--- EXERCISE GOAL ---
Scan the entries for the string "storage" and give the number of lines that have it, nothing further.

--- GIVEN RECORDS ---
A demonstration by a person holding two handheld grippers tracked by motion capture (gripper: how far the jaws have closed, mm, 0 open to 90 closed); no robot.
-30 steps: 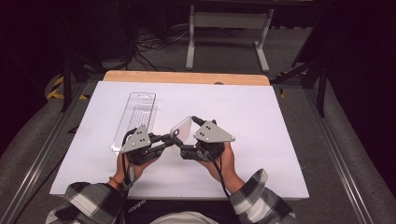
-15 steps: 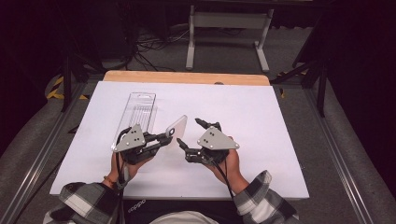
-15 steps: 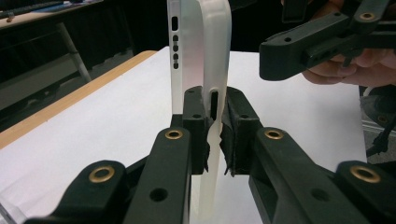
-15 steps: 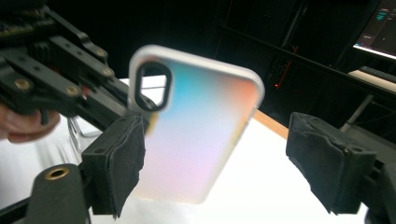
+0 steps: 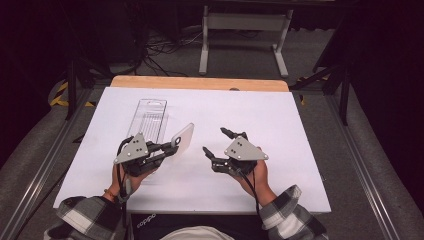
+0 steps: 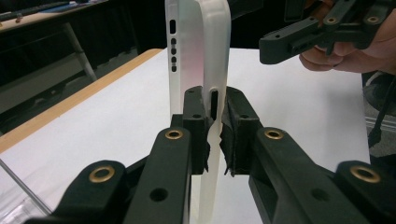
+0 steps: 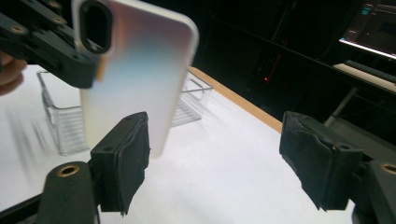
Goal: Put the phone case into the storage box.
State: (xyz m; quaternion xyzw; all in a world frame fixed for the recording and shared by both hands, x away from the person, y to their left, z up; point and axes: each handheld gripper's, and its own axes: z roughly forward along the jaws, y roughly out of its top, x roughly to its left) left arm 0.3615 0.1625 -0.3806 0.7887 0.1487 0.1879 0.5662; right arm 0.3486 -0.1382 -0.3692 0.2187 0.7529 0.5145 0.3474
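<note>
Above white table, left claw clamps phone case.

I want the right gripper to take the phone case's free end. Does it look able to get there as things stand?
Probably yes. The right gripper is open and empty beside the phone case, which the left gripper holds above the table by one end; nothing lies between them.

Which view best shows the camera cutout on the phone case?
The right gripper view: the phone case turns its back, cutout at top left. The left gripper view shows its edge clamped in the left tongs; the high view shows it small.
</note>
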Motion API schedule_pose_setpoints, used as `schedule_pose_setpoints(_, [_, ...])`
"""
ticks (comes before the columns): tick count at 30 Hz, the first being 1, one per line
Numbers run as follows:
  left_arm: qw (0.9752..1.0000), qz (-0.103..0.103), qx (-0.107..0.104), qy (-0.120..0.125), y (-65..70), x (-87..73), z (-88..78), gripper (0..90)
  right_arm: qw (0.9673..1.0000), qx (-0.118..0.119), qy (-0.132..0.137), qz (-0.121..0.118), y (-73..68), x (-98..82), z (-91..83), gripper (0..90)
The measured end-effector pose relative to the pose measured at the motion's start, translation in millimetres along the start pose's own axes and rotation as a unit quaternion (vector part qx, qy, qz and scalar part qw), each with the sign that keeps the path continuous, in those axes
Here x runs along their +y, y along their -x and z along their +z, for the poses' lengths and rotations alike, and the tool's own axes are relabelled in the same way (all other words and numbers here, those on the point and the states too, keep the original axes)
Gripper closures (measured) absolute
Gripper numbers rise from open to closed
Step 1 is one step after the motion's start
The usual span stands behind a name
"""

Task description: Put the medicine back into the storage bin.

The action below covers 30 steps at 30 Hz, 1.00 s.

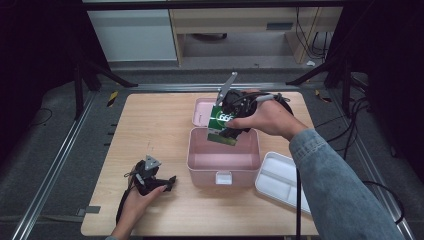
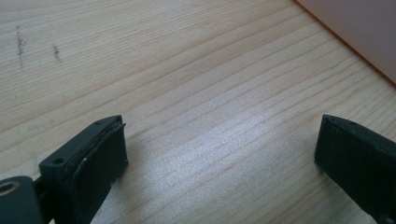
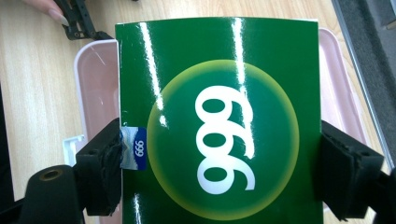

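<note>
Pale wood-grain tabletop (image 1: 150, 130) at centre frame, dark room around it, grey floor and light cabinets at the top. One pink plastic box (image 1: 223, 159), rectangular with rounded corners, open; one white lid (image 1: 280, 180) at lower right. One glossy green packet (image 3: 219, 121) marked 999, above the box at centre. Right gripper (image 1: 231, 120): fingers clamp the packet's two edges. Left gripper (image 2: 219, 154), lower left: fingers wide apart, holding nothing, over bare wood.

Two grippers: left gripper (image 1: 170, 181), right gripper (image 1: 231, 131). One green box (image 3: 219, 121). One pink container (image 1: 223, 160). One pink lid (image 1: 202, 111). One white divided tray (image 1: 280, 179). One wooden table (image 1: 150, 125).
</note>
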<state>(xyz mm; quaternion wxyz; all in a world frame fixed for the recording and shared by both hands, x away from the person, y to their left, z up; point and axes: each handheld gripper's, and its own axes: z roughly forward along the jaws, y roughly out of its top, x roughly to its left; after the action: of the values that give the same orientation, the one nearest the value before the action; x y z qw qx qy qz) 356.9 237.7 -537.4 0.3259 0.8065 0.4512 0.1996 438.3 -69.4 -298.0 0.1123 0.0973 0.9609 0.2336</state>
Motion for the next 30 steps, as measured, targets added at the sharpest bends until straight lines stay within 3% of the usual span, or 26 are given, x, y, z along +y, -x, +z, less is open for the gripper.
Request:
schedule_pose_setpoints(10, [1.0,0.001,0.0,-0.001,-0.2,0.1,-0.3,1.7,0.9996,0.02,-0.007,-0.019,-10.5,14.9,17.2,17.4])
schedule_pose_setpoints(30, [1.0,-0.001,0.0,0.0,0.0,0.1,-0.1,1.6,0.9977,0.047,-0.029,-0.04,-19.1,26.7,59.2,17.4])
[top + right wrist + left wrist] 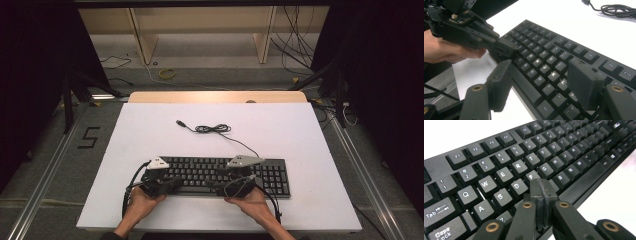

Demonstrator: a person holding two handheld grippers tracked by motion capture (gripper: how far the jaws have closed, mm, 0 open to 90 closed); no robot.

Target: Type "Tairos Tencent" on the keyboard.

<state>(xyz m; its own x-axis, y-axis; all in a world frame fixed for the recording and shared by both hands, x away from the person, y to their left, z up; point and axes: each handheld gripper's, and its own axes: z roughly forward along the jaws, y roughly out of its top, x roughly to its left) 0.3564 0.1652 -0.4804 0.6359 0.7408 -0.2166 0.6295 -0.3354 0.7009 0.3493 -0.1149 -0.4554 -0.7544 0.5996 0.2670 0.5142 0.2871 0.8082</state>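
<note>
My left claw (541,192) is pinched shut with nothing in it, a blunt tip poised over the F key (532,176) of the black keyboard (225,175), which lies at the near edge of the white worktop (300,135). My right claw (544,85) gapes wide above K and L (ready to press). Legends read Tab, Caps Lock, QWERTY.

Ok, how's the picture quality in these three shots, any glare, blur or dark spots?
High view: the white table is evenly lit, the surroundings fall into near black, and the keyboard legends are too small to read. Left gripper view: near key legends are readable, far rows blur, the table is blown out white. Right gripper view: soft overall, and the left gripper is dim.
</note>
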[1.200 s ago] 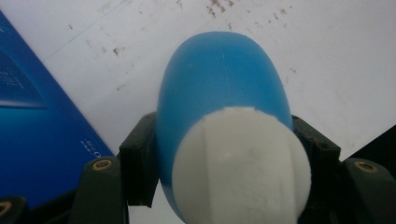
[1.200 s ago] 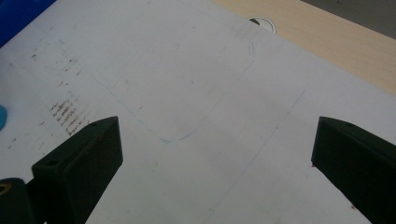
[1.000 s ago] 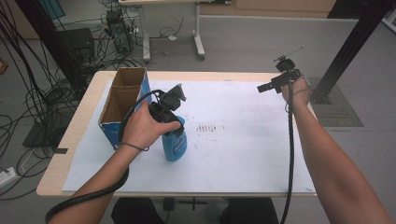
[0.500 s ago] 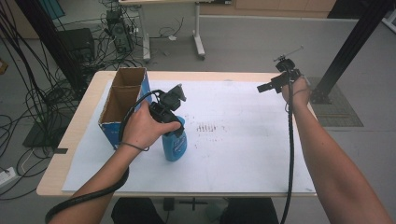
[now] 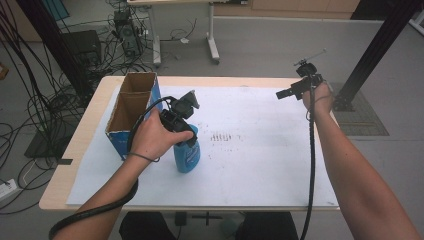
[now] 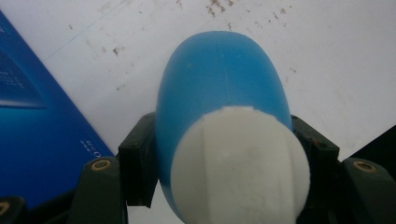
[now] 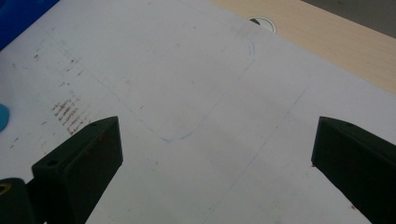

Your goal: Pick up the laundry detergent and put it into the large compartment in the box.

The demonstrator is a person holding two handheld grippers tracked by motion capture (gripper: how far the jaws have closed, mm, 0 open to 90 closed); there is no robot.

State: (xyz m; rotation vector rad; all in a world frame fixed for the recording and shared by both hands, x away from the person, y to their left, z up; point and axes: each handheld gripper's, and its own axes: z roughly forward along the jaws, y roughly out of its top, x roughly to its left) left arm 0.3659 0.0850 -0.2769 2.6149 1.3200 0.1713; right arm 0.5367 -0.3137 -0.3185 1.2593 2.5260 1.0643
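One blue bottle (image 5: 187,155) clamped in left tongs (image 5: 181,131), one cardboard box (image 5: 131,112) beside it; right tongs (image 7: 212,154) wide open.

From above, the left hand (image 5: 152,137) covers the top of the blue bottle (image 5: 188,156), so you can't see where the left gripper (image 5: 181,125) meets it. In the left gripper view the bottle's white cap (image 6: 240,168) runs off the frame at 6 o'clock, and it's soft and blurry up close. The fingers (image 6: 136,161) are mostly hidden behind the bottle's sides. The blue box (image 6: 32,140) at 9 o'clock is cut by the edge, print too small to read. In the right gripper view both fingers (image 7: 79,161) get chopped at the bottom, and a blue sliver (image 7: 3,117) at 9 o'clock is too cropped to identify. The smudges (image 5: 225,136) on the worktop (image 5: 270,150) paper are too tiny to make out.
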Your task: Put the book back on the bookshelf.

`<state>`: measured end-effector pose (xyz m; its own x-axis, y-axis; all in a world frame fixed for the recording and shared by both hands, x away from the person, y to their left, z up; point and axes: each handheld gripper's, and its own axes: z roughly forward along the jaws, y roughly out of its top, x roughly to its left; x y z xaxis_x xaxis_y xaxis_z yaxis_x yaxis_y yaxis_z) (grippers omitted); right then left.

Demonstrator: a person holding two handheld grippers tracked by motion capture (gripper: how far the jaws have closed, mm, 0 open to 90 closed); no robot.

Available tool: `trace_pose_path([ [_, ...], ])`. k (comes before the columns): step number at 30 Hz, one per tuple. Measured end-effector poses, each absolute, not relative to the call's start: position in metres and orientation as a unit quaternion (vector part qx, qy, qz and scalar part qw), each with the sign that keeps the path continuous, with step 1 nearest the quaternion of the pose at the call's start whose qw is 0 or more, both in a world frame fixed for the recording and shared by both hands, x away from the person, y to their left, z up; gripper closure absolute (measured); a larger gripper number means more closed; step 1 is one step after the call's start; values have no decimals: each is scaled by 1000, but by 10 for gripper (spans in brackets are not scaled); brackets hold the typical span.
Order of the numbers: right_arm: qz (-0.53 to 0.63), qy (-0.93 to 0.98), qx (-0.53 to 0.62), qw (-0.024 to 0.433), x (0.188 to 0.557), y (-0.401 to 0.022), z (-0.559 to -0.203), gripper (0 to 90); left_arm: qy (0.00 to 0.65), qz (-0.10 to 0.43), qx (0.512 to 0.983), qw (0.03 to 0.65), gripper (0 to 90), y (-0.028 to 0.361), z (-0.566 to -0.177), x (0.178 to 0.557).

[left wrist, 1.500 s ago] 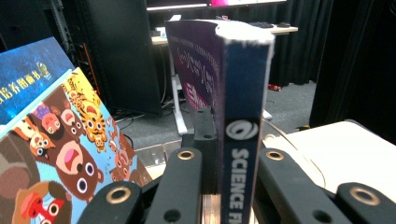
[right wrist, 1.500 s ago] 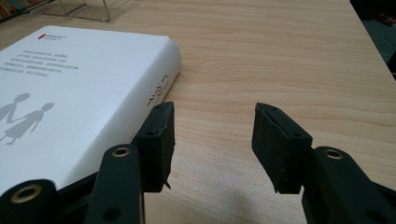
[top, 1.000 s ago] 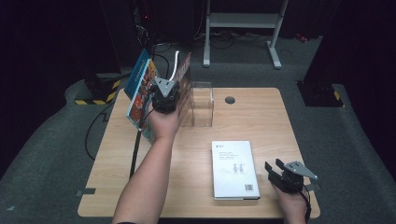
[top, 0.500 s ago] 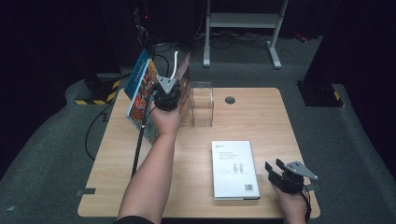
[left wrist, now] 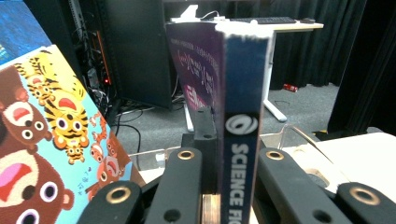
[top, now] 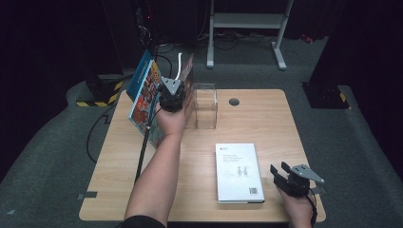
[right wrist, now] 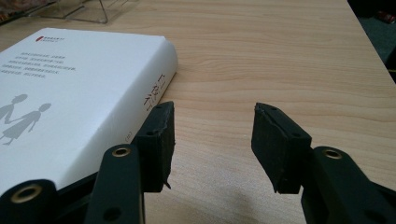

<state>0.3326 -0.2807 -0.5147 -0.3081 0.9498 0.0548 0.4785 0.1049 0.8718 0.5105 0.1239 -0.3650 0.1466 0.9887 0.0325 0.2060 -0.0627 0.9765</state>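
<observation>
My left gripper is shut on the lower edge of an upright dark book with a blue spine and purple cover, at the table's back left. Its jaws press on both sides of the book in the left gripper view, around my left gripper. A picture book with tigers and bears leans just left of it. A clear acrylic stand sits right of it. My right gripper rests open near the front right, nothing between its jaws. A white book lies flat beside it.
The wooden table has a round cable hole at the back. Bare wood stretches right of the white book. A black cable runs along the left forearm. A white desk frame stands on the floor behind.
My left gripper has sunk slightly with the dark book still in it, shifting a little toward the clear stand. The right gripper has stayed where it was.
</observation>
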Motion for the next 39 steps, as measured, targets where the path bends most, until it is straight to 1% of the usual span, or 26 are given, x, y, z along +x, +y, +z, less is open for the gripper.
trace_pose_path([
  [32, 426, 688, 519, 275, 332, -280, -514, 493, 503, 404, 584, 492, 837, 98, -374, 509],
  [39, 427, 689, 516, 275, 333, -280, -514, 493, 495, 396, 592, 498, 829, 91, -378, 506],
])
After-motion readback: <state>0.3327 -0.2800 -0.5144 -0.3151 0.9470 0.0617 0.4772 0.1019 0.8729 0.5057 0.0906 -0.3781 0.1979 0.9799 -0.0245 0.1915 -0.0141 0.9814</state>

--- ANSWER SECTION ---
2